• Required work:
For the word "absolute", tally the lines of the data that contain it and give the tally alone.

• Extracted information:
----

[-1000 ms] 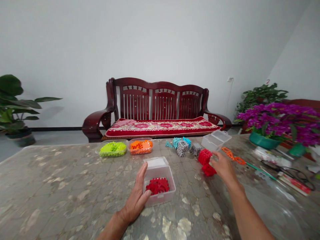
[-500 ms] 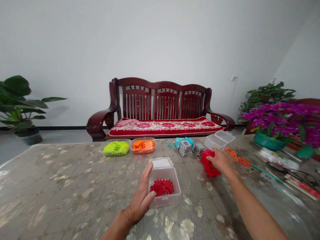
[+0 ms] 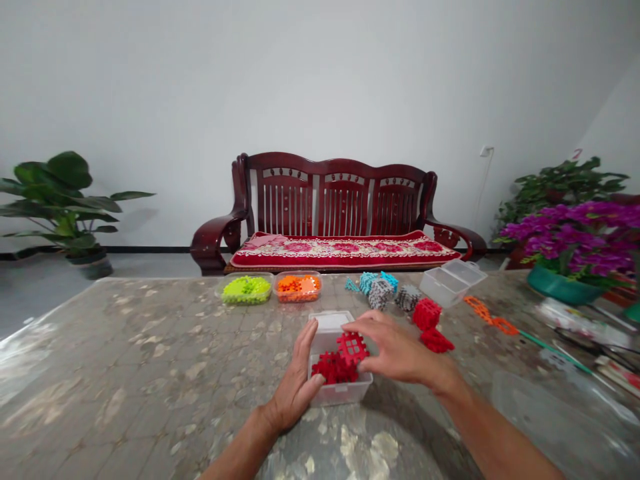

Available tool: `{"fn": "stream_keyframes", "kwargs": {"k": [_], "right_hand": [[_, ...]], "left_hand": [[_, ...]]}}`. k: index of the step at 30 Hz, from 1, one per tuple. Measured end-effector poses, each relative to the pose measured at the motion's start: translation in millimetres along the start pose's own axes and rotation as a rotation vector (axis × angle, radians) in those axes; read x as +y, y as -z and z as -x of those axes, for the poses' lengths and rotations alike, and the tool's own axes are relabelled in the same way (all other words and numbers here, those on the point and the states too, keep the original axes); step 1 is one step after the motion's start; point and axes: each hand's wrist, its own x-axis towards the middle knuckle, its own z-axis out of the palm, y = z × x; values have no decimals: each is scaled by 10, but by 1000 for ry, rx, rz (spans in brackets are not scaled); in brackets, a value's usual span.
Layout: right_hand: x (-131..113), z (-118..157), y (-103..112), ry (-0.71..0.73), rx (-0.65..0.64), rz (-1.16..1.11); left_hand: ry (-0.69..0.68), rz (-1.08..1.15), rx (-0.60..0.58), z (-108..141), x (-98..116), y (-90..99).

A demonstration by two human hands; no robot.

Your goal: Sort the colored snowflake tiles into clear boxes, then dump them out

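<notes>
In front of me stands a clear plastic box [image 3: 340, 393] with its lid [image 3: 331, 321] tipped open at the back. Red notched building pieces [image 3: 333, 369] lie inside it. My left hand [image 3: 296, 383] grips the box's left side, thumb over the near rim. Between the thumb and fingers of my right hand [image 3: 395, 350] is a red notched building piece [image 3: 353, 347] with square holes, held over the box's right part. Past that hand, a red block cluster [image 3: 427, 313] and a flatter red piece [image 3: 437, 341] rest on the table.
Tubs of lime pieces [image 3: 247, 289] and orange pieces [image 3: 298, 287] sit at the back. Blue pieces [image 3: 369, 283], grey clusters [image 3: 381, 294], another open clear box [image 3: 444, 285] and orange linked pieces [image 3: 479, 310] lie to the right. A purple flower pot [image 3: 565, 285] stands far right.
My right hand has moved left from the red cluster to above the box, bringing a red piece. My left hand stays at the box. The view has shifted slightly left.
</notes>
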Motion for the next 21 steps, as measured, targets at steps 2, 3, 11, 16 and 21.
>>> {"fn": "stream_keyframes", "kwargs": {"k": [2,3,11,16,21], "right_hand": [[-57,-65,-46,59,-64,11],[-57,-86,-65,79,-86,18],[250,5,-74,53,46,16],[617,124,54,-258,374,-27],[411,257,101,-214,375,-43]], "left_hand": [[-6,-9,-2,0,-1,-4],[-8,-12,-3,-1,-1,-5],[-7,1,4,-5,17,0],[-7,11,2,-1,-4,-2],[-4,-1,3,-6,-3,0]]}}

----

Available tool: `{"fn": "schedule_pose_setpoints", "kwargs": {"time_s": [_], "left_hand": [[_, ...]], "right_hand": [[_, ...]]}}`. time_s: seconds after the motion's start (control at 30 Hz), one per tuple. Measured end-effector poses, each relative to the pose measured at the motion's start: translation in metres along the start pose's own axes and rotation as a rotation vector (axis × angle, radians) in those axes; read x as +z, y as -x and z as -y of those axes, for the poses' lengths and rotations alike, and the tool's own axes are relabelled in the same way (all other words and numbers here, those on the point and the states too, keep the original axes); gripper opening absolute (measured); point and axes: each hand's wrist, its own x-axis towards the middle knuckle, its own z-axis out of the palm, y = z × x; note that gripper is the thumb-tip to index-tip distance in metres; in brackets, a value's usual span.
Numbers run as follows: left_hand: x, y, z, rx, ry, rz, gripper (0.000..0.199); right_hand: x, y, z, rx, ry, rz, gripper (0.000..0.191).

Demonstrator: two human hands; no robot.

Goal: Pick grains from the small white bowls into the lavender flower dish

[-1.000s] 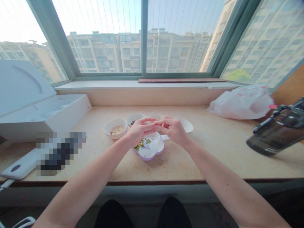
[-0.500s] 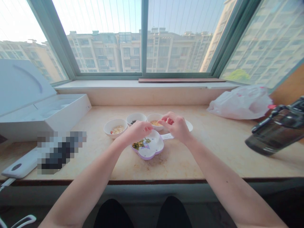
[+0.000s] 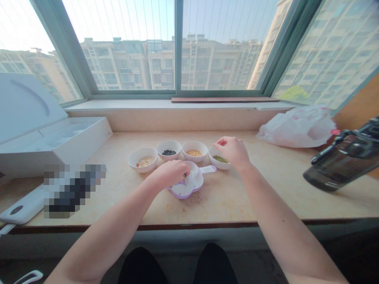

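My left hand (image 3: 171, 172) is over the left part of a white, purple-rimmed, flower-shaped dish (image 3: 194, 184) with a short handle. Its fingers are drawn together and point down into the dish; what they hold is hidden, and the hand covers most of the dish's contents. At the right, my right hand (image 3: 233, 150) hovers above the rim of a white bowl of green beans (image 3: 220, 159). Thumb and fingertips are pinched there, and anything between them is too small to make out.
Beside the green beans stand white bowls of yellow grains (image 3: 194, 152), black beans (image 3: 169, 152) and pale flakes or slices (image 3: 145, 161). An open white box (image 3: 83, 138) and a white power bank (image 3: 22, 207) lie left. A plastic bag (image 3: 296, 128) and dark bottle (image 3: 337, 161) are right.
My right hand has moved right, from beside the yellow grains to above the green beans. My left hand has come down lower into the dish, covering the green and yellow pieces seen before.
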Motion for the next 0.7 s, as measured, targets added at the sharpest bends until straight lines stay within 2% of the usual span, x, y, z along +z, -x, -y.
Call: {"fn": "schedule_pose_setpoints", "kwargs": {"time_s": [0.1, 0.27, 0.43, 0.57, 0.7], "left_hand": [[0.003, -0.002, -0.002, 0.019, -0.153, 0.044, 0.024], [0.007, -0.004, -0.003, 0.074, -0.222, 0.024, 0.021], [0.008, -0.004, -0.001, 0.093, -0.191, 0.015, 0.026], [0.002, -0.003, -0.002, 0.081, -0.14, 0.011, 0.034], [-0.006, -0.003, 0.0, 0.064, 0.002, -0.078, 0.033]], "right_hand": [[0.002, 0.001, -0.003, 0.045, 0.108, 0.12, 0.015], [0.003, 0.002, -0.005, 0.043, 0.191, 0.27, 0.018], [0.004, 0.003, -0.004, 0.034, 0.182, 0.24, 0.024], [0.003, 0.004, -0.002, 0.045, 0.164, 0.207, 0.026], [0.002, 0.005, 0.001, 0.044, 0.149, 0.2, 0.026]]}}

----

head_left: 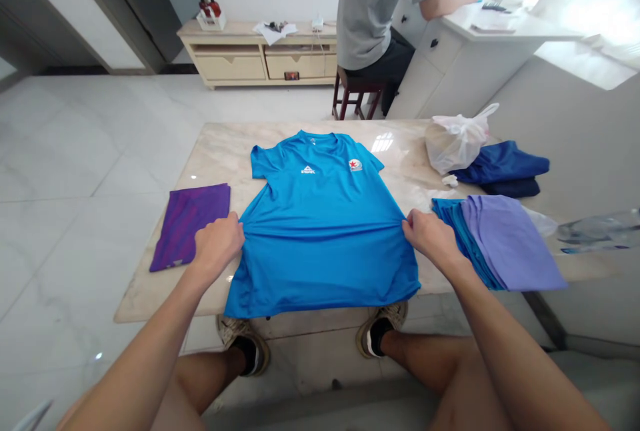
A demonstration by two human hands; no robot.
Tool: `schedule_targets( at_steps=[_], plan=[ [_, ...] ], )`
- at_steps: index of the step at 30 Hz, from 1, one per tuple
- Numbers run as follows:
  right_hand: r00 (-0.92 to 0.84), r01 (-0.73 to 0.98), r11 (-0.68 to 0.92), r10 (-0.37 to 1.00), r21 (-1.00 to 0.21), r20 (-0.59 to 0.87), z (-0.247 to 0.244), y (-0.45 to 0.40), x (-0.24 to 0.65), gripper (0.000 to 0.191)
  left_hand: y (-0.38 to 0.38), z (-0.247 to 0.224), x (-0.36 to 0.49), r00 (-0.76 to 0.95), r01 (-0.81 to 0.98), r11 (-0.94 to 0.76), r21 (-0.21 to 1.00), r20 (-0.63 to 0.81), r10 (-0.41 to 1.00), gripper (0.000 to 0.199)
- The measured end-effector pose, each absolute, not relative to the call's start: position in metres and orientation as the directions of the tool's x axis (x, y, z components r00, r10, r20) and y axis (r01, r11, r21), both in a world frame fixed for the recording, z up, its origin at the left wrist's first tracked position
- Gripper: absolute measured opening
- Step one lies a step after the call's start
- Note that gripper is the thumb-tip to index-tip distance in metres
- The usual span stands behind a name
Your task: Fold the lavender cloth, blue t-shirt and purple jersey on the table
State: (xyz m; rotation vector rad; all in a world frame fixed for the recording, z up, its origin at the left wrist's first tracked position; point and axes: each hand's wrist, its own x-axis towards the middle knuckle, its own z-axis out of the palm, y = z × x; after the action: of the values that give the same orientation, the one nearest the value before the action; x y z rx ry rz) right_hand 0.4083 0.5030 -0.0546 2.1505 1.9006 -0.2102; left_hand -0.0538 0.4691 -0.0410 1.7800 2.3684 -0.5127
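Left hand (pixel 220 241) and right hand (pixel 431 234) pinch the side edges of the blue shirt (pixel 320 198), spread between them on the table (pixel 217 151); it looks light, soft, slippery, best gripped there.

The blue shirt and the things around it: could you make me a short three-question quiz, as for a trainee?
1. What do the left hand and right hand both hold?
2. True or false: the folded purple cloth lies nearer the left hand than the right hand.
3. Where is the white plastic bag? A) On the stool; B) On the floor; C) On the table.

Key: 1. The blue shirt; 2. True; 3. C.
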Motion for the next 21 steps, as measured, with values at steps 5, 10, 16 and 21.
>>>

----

• Result of the task:
3